Ein „Aussetzen“ der Wehrpflicht wünscht sich der frühere freiheitliche Verteidigungsminister Herbert Scheibner. Stattdessen sollte es ein Mischsystem aus Berufssoldaten und einer Freiwilligenmiliz geben. „Die Landesverteidigung wird leider nicht ernst genug genommen“, beklagt der BZÖ-Mandatar. „Politisch populär ist das natürlich nicht.“ Als Politiker müsste man dennoch auf diese Notwendigkeiten, die bereits in der Sicherheits- und Verteidigungsdoktrin2001 festgehalten seien, hinweisen. „Darabos ist sicher ein guter Sportminister, aber die Landesverteidigung interessiert ihn einfach nicht.“

Eine auf sechs Monate verkürzte Wehrpflicht sei reine Geldverschwendung, so Scheibner.

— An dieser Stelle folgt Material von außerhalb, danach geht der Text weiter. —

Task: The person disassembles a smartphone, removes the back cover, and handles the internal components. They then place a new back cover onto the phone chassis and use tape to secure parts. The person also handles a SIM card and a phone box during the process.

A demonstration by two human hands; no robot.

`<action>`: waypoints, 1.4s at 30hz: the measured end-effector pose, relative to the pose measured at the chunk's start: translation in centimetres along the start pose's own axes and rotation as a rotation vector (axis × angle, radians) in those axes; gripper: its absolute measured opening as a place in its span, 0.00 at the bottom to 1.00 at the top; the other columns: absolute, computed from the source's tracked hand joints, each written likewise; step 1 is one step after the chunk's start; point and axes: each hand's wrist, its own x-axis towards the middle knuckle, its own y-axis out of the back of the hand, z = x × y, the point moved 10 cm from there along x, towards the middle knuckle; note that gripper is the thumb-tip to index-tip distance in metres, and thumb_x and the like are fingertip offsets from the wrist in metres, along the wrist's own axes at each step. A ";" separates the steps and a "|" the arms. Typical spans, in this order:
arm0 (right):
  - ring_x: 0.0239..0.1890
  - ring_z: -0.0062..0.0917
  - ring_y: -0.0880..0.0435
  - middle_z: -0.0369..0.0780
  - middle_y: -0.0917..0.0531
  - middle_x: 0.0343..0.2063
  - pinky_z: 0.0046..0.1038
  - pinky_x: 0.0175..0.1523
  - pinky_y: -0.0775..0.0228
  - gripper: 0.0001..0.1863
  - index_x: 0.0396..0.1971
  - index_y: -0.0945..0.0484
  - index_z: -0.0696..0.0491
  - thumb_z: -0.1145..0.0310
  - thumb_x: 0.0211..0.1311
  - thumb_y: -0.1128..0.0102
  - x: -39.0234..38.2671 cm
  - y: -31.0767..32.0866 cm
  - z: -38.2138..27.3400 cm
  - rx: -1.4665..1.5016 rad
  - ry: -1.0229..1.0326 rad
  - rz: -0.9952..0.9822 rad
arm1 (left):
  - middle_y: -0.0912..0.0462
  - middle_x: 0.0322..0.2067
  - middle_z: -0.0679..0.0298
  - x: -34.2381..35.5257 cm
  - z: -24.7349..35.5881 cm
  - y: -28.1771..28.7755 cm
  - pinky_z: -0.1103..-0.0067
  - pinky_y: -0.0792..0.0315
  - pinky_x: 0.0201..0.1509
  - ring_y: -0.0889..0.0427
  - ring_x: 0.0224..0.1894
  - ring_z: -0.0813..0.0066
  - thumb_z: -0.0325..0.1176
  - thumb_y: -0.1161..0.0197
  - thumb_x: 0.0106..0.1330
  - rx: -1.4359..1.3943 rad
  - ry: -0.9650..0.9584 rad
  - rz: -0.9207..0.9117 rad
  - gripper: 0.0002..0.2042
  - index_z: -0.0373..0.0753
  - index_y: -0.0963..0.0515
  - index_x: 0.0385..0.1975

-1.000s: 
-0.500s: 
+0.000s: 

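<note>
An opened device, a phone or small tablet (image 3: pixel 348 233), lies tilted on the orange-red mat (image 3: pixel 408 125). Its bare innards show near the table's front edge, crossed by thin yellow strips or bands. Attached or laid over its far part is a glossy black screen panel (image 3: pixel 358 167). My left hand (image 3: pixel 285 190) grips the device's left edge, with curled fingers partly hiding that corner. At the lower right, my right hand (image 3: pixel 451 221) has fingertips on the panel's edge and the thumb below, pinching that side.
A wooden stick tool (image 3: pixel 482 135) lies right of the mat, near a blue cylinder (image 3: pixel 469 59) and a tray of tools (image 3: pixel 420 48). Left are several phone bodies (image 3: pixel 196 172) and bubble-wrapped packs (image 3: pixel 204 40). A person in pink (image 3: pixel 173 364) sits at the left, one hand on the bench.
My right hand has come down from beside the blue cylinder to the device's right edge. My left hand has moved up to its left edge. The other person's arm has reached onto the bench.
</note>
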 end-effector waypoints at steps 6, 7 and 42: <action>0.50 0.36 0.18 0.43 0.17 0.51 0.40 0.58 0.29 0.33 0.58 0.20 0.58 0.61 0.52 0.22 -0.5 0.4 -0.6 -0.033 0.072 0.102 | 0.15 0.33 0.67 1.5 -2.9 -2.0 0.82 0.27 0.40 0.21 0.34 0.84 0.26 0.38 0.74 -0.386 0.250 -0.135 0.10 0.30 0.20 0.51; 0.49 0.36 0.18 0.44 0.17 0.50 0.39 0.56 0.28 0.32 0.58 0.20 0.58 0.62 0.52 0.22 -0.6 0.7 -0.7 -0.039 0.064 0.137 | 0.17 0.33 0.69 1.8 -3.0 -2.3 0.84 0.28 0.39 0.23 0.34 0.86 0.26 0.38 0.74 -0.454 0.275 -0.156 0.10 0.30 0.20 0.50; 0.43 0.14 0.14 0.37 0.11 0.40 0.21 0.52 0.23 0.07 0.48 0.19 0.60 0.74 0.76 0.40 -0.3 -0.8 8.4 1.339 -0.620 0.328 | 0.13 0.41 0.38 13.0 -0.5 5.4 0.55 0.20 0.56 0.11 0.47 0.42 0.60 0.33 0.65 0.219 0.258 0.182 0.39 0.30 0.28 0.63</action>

Es gebe auch keinen konkret formulierten Auftrag für die Miliz mehr. „Und Einsätze wie jener im Tschad sind zwar richtig und gut, aber es ist völlig unverständlich, dass dies nicht zusätzlich budgetiert wurde.“

Für Norbert Darabos' direkten Vorgänger als Verteidigungsminister, Günther Platter (ÖVP), führt das Heer derzeit ein „Stiefkinddasein“. Eine „seriöse Politik“ hätte dafür zu sorgen, dass die entsprechenden Mittel sichergestellt werden, da das Heer einen „enormen Einsatz für Gesellschaft und Bevölkerung“ leiste, so der nunmehrige Tiroler Landeshauptmann.